Наверно, давно надо было уйти. Григорий Яковлевич устал. Пытался шуметь за столом, дурашливо вскидывался по-петушиному, а голова тяжело клонилась вперед, он не успевал следить за разговором и не умел это скрыть.

Григорий Яковлевич редко бывал дома, а если и приезжал, — они тогда слышали, как останавливалась у подъезда «Эмка», — то всегда поздно, когда Шубину пора было прощаться. Сняв форму, сидел на диване в рубашке, молча слушал их разговоры, некстати подмигивал Шубину. Людмила Владимировна была дотошной. Чем занимается Шубин на заводе? Кем собирается стать? Разговаривая, она вытаскивала откуда-то подушку, бросала в изголовье дивана: «Полежи». Муж ложился и тут же засыпал, но стоило понизить голос, говорил с закрытыми глазами: «Я не сплю».

Кем стать? Шубин хотел бы стать морским офицером. Каким образом? Поступить учиться в мореходку. От нее не так просто было отделаться: в мореходное училище? где? в их городе нет мореходного училища. Ну… в Ленинграде. Значит, он собирается уехать в Ленинград? Когда? Он, собственно… он еще не думал об этом… Что значит, не думал?
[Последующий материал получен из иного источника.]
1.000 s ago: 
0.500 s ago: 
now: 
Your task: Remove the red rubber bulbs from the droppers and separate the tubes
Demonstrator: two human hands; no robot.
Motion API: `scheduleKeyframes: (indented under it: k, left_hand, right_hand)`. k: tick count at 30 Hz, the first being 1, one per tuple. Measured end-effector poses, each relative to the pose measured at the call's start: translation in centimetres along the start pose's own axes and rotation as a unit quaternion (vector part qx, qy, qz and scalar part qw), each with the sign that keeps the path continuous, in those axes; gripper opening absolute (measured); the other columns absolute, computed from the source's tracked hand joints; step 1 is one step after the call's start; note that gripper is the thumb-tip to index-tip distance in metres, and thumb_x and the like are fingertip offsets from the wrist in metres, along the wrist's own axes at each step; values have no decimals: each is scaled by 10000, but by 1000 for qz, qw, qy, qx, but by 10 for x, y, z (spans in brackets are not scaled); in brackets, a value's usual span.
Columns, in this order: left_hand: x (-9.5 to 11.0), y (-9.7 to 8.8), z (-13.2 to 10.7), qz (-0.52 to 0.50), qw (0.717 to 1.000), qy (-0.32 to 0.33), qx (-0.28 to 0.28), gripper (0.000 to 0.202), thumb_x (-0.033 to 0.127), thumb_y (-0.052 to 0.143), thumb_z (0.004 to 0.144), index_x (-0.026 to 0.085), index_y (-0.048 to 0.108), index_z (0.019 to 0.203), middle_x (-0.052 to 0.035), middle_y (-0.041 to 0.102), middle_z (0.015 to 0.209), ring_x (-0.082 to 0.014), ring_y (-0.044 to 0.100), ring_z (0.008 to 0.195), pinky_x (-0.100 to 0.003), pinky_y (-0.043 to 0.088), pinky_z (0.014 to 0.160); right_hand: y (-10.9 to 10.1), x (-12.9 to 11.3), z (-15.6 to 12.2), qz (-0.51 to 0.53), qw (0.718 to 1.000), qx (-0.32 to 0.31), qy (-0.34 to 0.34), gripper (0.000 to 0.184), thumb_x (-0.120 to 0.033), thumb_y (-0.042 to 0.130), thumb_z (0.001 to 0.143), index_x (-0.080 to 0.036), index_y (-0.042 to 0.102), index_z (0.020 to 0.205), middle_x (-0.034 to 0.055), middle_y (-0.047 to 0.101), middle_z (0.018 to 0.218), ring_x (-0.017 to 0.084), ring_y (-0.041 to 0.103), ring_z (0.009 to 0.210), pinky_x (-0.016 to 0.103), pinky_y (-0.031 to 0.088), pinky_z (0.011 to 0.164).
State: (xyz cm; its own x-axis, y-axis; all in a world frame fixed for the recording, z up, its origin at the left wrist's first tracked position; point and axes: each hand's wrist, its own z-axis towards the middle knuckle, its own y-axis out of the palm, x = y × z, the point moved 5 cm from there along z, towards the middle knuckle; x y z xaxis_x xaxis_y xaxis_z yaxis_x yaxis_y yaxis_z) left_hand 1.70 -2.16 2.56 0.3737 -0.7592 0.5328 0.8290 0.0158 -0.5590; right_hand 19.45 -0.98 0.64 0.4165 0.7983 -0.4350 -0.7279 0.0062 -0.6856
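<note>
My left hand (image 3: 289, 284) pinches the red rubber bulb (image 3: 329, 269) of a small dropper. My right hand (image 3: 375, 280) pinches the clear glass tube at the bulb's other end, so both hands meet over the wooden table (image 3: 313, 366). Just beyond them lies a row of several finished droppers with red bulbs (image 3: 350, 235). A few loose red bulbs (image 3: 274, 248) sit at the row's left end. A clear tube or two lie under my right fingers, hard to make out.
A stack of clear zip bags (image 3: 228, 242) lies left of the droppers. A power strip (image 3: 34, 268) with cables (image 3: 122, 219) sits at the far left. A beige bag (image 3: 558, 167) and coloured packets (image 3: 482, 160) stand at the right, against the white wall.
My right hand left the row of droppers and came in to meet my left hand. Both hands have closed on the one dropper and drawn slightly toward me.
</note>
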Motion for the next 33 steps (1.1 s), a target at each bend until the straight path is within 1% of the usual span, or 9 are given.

Он еще не решил окончательно? Да… он еще не решил…

Людмила Владимировна, задав новый вопрос, вдруг выскакивала на кухню, кричала оттуда: «Я вас слышу, Боря», возвращалась, присаживалась на краешек стула и, кивнув, — мол, слышу, — снова убегала или хватала с полки книгу и совала в сумку, объясняя виновато: «А то завтра забуду». Конечно, у нее было много забот, но не время она экономила, бегая по квартире и суетясь, а погашала в себе какой-то избыток нервной энергии. Она была такой молодой и красивой, казалось, все у нее есть в жизни и желать больше нечего. Он не понимал: почему она словно спешит всегда куда-то, почему живет, как на пожаре?

Он совершил подлость, рассказал им, как убили маму. Внешне это не было подлостью. Его спросили про маму, он рассказал. Но он-то знал, что об этом нельзя говорить. Ему хотелось хоть в чем-то показаться интересным, хоть чем-то поразить их, поэтому он рассказал. В комнате стало тихо. Он испугался, что слишком занял их собой и мамой, махнул рукой, улыбнулся: мол, это неинтересно, давайте о другом. Аня поняла его, она первая заговорила:

— Ой… не надо про это… Мамочка, сыграй что-нибудь, а? Мамуля, только не грустное.

Мать сухо сказала:

— Не всегда же веселье должно быть, Аня.

Она и отец переглянулись, согласившись друг с другом в чем-то, неизвестном Шубину и неприятном для них. Эта семья удивительно часто разговаривала такими взглядами. Аня ответила:

— А что я такого сказала?

— Сыграй, Люда, — сказал отец.

Пианино занимало половину комнаты. Над ним — репродукция картины Поленова.